Na czym polegał? Wyobraźcie sobie chirurgiczny program TVN-u połączony z Top Model, Rozmowami w Toku i typowym dla azjatyckiej popkultury dodatkiem szaleństwa.
Na początku programu poznajemy historie uczestników, które doprowadziły ich do występu przed kamerami. Nie brakuje wspomnień obraźliwych pseudonimów z dzieciństwa, czy przekreślonych przez wygląd życiowych szans. Dochodzi nawet do tego, że rodzice publicznie przepraszają dzieci za "złe geny", które im przekazali. Wszystko oczywiście musi kipić od emocji bardziej niż wszystkie programy Ewy Drzyzgi.
Kulminacją każdego odcinka jest oczywiście przemiana "brzydkiego kaczątka" w łabędzia. Oczywiście z wyliczeniem wszystkich przeprowadzonych zabiegów i poniesionych kosztów.
Specjalnie dla Was podszkoliliśmy się z koreańskiego i zebraliśmy kilkanaście metamorfoz uczestników programu.

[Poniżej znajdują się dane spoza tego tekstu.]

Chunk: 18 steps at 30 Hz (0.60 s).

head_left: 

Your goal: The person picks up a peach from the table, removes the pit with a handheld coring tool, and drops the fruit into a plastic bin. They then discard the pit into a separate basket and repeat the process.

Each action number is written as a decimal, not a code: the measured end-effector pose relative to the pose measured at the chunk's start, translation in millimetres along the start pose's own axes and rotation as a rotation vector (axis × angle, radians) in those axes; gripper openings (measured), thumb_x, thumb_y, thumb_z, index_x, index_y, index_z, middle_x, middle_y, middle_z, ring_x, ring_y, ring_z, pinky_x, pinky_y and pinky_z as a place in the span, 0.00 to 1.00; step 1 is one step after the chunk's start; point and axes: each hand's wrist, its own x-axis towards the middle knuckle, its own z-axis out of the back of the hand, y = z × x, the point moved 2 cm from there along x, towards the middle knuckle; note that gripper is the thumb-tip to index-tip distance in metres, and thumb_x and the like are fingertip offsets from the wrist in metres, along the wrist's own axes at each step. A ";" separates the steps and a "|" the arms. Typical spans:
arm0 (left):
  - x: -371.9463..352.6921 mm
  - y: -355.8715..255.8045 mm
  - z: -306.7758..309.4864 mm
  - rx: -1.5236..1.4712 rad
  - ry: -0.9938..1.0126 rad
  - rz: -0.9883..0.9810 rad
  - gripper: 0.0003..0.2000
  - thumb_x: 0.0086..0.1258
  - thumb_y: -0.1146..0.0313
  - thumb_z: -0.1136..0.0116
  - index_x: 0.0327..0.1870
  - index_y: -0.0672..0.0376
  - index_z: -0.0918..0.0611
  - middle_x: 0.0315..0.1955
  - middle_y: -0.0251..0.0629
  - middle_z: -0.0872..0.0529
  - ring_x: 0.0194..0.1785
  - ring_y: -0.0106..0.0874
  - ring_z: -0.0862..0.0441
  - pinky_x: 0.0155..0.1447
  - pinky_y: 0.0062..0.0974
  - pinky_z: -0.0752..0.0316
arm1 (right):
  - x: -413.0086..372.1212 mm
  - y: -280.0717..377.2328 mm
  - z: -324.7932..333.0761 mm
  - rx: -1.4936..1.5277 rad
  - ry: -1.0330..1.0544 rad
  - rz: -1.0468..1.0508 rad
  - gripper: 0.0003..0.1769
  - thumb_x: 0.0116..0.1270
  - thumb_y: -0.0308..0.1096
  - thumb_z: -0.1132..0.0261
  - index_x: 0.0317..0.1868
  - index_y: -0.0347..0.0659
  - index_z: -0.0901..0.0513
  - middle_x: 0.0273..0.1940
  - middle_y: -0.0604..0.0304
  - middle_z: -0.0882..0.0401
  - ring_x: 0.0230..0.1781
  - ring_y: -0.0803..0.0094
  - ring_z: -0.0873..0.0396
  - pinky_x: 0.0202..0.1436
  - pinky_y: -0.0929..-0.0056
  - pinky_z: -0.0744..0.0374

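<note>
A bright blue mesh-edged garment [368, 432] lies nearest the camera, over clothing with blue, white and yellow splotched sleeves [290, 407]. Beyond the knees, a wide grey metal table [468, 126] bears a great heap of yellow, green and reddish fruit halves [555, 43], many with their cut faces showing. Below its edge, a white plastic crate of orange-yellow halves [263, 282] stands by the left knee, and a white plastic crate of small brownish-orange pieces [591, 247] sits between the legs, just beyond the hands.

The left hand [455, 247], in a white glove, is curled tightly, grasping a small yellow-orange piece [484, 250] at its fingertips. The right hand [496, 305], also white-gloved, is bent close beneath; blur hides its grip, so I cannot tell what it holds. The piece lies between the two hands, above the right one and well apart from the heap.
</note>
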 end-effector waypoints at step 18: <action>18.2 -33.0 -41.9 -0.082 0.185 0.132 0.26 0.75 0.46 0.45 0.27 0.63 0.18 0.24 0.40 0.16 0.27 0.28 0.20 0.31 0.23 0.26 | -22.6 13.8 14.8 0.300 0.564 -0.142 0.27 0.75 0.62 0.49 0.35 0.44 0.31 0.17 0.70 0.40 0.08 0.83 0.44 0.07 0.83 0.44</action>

Robią wrażenie?
Koreański ID Hospital podjął współpracę z jedną z sieci kablowych.
Producenci programu chcieli dać uczestnikom wygląd i pewność siebie.
ID Hospital cieszył się światową sławą. Przyjeżdżali tam turyści z całego świata.
Twierdzili, że z każdego zrobią piękność i to tylko kwestia czasu.
Nic dziwnego, że przez 5 sezonów program był tak popularny.
Rezultaty każdej operacji były szczegółowo przedstawiane, a nawet wyceniane!
Program krytykowano za bycie reklamą kliniki.
Niesmak zaczęły budzić też przeprosiny rodziców za "złe" geny przekazane dzieciom.
Pomysłów starczyło, by zapełnić 5 sezonów, które co rok bawiły i żenowały azjatyckich fanów.
ID Hospital nie może narzekać - odbił się od tonącej produkcji i dalej chwali się przemianami.
Sława kliniki przemawia też do ludzi z innych kontynentów. Zostawiają w niej mnóstwo pieniędzy.
Nie brakuje głosów twierdzących, że efekty operacji są mocno tymczasowe. Ciało potrafi odrzucić narzucane siłą zmiany.
Złośliwi twierdzą też, że dzieci i tak odziedziczą wygląd po rodzicach. Ten sprzed operacji.
Myślicie, że jest tylko kwestią czasu?